Tuesday, 24 December 2013

Christos Tsirogiannis Interviews Marc Balcells in the Fall 2013 issue of The Journal of Art Crime

Posted on 00:00 by Unknown
Christos Tsirogiannis interviews Marc Balcells in the Fall 2013 issue of The Journal of Art Crime:
Dear Reader, 
I would like to introduce you to my colleague at ARCA, the new co-editor the Journal of Art Crime, Marc Balcells. 
Marc started paying attention to art and cultural heritage crimes in 2009, when he moved to New York City, thanks to a Fulbright Scholarship. Never, in his wildest dreams, he would have imagined that, as a criminologist, his research interests would have led him there. However, the more Marc reflects about how things unfolded in his career, the more he realizes it were meant to happen. 
First of all, Marc studied Law in his city, Barcelona.

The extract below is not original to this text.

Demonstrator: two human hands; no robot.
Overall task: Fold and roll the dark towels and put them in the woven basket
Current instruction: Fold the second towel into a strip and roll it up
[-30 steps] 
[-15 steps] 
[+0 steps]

In the several Criminal Law courses he took there was no mention to art crimes whatsoever, even though the Spanish Criminal Code punishes this form of crime in several of its articles. By 2001, after four years of law school, and being twenty one, he specialized in Criminal Law, but again, there was no mention of cultural heritage crimes in that Masters program. No art thieves in his list of prosecutions, either.
Christos Tsirogiannis is a Greek forensic archaeologist. He studied archaeology and history of art in the University of Athens, then worked for the Greek Ministry of Culture from 1994 to 2008, excavating throughout Greece and recording antiquities in private hands. He voluntarily cooperated with the Greek police Art Squad on a daily basis (August 2004 - December 2008) and was a member of the Greek Task Force Team that repatriated looted, smuggled and stolen antiquities from the Getty Museum, the Shelby White/Leon Levy collection, the Jean-David Cahn AG galleries, and others. Since 2007, Tsirogiannis has been identifying antiquities in museums, galleries, auction houses, private collections and museums, depicted in the confiscated Medici, Becchina and Symes-Michaelides archives, notifying public prosecutor Dr. Paolo Giorgio Ferri and the Greek authorities. He received his Ph.D. last October at the University of Cambridge, on the international illicit antiquities network viewed through the Robin Symes-Christos Michaelides archive.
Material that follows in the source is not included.